L’hygiène est aujourd’hui vitale. Mais la communication est très importante aussi. Quand le Children’s Act met l’accent sur la non-discrimination, cela suppose que toutes nos politiques économiques, sociales et environnementales tiennent compte des familles les plus vulnérables et de leurs difficultés pour faire face aux aléas de la vie au quotidien. Il est vrai que Maurice est toujours un État-providence et qu’il existe une palette de mesures sociales et de solidarité nationale pour aider les pauvres en attendant de pouvoir éradiquer la pauvreté.
Mais ne nous leurrons pas, il y a encore des familles très vulnérables. Et les enfants les plus à risques se trouvent dans ces familles qui connaissent une grande précarité. Évidemment, même dans les familles riches, il peut y avoir des problèmes, notamment des prédateurs et des victimes de pratiques sordides souvent cachées. Mais les enfants pauvres manquent de tout, sauf quelquefois d’amour parental.
La tâche d’un ministère chargé de la protection de l’enfant n’est pas facile. C’est pour cela qu’il a fallu, après avoir créé un tel ministère, que l’on mette aussi sur pied une institution indépendante qui pourrait porter un regard plus objectif sur la situation des enfants. En effet, lorsqu’on a « la tête dans le guidon », on ne peut pas bien « voir » la situation parce qu’on est trop impliqué. De plus, le ministère étant maintenant un « service provider » où tout le monde est mobilisé en permanence par des affaires urgentes et complexes, il ne peut pas y avoir d’enquête sur un éventuel manquement. Car on ne peut pas enquêter sur soi-même. C’est ainsi qu’en 2003, le poste d’Ombudsperson for Children est apparu.
Avec la création de la Children’s Court et les responsabilités nouvelles confiées à la police pour la protection des enfants, il faut bien huiler la mécanique. Les enfants ne doivent pas être victimes de la bureaucratie, des lourdeurs administratives, des désaccords entre différents services, ni de l’inaction qui peut résulter de tout cela. Par le passé, des drames en ont résulté.
Dans l’absolu, il aurait fallu un poste administratif de haut niveau et un autre plus technique, comme c’est le cas dans la plupart des ministères. L’ONU insiste sur cette problématique depuis des années. Mais personne n’a encore eu le courage de remettre en question l’organisation même du ministère.

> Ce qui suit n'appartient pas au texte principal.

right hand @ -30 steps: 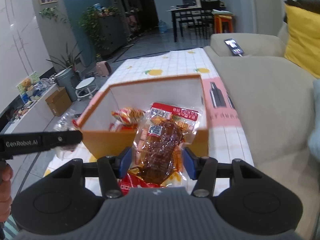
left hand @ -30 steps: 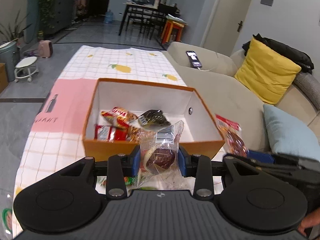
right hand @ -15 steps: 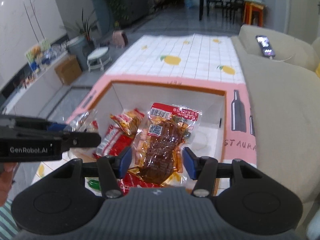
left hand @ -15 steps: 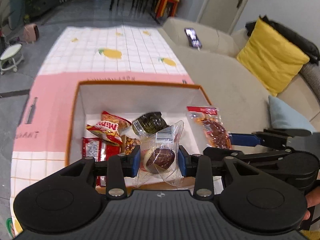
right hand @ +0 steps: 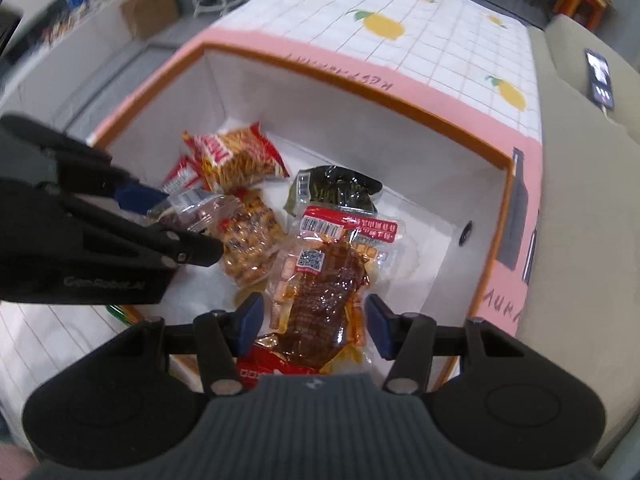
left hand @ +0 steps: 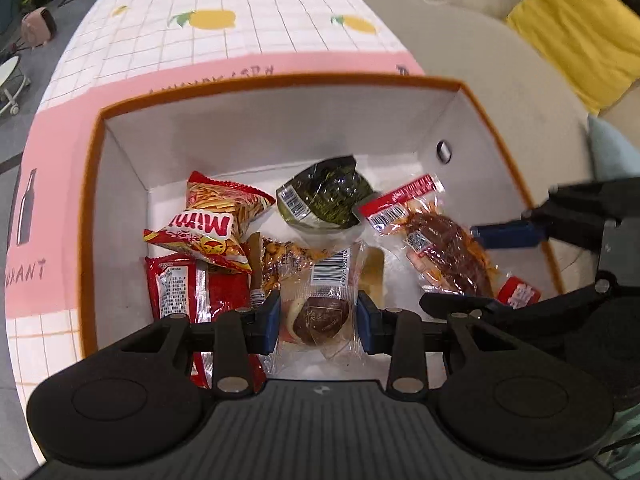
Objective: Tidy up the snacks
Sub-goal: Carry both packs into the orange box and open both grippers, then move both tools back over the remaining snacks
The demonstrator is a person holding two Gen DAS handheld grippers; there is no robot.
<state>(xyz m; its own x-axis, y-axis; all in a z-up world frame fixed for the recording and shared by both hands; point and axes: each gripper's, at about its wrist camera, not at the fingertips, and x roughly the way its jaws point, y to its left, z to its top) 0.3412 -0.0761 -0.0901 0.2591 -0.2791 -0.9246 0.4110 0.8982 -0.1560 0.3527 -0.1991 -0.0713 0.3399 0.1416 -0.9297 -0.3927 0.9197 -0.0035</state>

La nouvelle loi allonge la liste des professionnels qui sont tenus de signaler qu’un enfant avec lequel ils sont en contact est, a été ou pourrait être à risque. Mais comment s’assurer que chacun sait reconnaître les signes et les symptômes de la maltraitance, surtout quand elle n’est pas physique, ou que l’enfant la cache. Il faut une formation spéciale dans ce domaine. Les psychologues et les médecins devraient pouvoir aider à préparer des guidelines en collaboration avec ceux qui connaissent déjà ces comportements révélateurs.
Malgré l’importance de moderniser les lois, une telle préparation est absolument indispensable pour que chacun s’y retrouve. Mais surtout, il faut continuer parallèlement à prendre toutes les dispositions pour mieux armer les enfants contre les risques. Mieux vaut prévenir que guérir, c’est bien connu. Comme les enfants ne vont pas en classe actuellement, il faut profiter de leur disponibilité pour leur transmettre des messages et leur parler de leurs droits, des droits des autres, du respect et de la responsabilité. C’est également l’occasion de les mettre en garde contre les comportements suspects de certains adultes et contre les fléaux sociaux. Il faut mener une campagne dans tous les médias. Un effort national est nécessaire pour toucher les enfants et les parents.
Les lois seront les garde-fous, mais assurons-nous d’abord que nos enfants seront capables de faire face à toutes les situations aujourd’hui et demain.